THE TASK: What you return should be the full listing, copied exactly and stripped of its pictures.

-*-

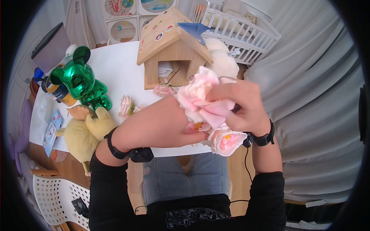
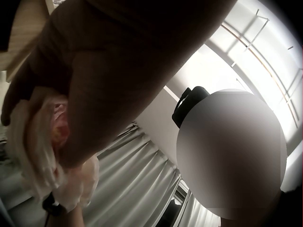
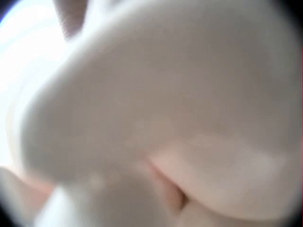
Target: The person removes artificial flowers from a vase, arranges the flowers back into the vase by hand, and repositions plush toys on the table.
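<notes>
A white table [image 1: 115,69] bears a wooden toy house [image 1: 171,46], green metallic bear [image 1: 83,79], yellow plush [image 1: 83,134] and loose pink flowers [image 1: 125,106].

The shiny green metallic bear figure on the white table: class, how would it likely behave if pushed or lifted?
The shiny green metallic bear figure looks rigid, so it would likely keep its shape. Its glossy mirror-like surface may be slippery to grip. It stands tall with a big head on the white table, so a push up high could tip it.
</notes>
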The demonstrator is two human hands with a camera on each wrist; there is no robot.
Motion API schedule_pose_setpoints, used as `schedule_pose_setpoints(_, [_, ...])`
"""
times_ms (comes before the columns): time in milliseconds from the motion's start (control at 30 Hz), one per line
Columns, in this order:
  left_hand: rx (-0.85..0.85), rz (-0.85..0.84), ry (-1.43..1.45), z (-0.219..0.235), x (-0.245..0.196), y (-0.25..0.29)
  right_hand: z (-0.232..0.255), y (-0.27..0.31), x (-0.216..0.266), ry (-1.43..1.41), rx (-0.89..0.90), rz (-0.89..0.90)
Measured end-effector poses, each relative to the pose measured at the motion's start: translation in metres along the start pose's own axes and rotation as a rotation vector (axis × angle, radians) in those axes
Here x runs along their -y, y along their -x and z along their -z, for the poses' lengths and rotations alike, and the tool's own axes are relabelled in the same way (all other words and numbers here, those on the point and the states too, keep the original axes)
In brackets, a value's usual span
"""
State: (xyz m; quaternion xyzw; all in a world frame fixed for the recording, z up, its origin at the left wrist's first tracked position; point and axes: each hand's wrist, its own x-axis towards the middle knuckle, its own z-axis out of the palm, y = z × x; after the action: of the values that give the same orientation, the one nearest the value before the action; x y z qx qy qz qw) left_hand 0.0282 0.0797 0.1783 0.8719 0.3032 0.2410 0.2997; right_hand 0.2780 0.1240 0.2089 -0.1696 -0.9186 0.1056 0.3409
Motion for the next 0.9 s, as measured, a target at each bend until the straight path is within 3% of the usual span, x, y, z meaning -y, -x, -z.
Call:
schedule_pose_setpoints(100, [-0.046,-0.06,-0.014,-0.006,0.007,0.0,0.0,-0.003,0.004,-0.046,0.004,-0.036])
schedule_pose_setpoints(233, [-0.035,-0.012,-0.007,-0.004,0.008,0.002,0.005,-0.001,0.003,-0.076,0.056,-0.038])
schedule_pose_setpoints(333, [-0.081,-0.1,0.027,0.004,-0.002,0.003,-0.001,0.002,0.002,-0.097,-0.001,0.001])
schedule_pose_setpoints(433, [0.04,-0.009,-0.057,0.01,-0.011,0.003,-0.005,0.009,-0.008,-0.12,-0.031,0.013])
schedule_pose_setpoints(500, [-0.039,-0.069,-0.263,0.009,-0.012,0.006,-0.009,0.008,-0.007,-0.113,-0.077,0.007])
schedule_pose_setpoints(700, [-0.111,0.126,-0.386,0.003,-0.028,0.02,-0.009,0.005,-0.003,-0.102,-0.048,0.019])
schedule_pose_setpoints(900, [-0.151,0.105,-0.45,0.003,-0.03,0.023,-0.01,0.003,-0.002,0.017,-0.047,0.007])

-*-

COMPLETED TASK:
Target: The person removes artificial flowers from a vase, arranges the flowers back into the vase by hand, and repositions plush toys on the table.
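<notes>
A white table [image 1: 115,69] bears a wooden toy house [image 1: 171,46], green metallic bear [image 1: 83,79], yellow plush [image 1: 83,134] and loose pink flowers [image 1: 125,106].

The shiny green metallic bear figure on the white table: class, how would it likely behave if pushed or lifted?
The shiny green metallic bear figure looks rigid, so it would likely keep its shape. Its glossy mirror-like surface may be slippery to grip. It stands tall with a big head on the white table, so a push up high could tip it.
</notes>
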The demonstrator is two human hands with a camera on each wrist; there is no robot.
Motion API schedule_pose_setpoints, used as `schedule_pose_setpoints(_, [_, ...])`
"""
times_ms (comes before the columns): time in milliseconds from the motion's start (control at 30 Hz), one per line
Columns, in this order:
  left_hand: rx (-0.85..0.85), rz (-0.85..0.84), ry (-1.43..1.45), z (-0.219..0.235), x (-0.245..0.196), y (-0.25..0.29)
  right_hand: z (-0.232..0.255), y (-0.27..0.31), x (-0.216..0.266), ry (-1.43..1.41), rx (-0.89..0.90), rz (-0.89..0.90)
Measured end-effector poses, each relative to the pose measured at the motion's start: translation in metres along the start pose's own axes and rotation as a rotation vector (axis × angle, radians) in those axes
Here x runs along their -y, y along their -x and z along their -z, for the poses' lengths and rotations alike, and the tool's own axes are relabelled in the same way (all other words and numbers here, those on the point and the states too, keep the original axes)
In brackets, a value's usual span
"""
State: (xyz m; quaternion xyzw; all in a world frame fixed for the recording, z up, its origin at the left wrist's first tracked position; point and axes: each hand's wrist, its own x-axis towards the middle knuckle, its own z-axis out of the palm, y = z × x; after the action: of the values that give the same orientation, the one nearest the value before the action; x y z qx qy qz qw) left_hand 0.0282 0.0797 0.1783 0.8719 0.3032 0.2410 0.2997; right_hand 0.2780 0.1240 0.2089 -0.1696 -0.9186 0.1056 0.3409
Motion for the next 0.9 s, as measured, a target at each bend until the straight path is within 3% of the usual span, x, y, z meaning -y, -x, -z.
Call:
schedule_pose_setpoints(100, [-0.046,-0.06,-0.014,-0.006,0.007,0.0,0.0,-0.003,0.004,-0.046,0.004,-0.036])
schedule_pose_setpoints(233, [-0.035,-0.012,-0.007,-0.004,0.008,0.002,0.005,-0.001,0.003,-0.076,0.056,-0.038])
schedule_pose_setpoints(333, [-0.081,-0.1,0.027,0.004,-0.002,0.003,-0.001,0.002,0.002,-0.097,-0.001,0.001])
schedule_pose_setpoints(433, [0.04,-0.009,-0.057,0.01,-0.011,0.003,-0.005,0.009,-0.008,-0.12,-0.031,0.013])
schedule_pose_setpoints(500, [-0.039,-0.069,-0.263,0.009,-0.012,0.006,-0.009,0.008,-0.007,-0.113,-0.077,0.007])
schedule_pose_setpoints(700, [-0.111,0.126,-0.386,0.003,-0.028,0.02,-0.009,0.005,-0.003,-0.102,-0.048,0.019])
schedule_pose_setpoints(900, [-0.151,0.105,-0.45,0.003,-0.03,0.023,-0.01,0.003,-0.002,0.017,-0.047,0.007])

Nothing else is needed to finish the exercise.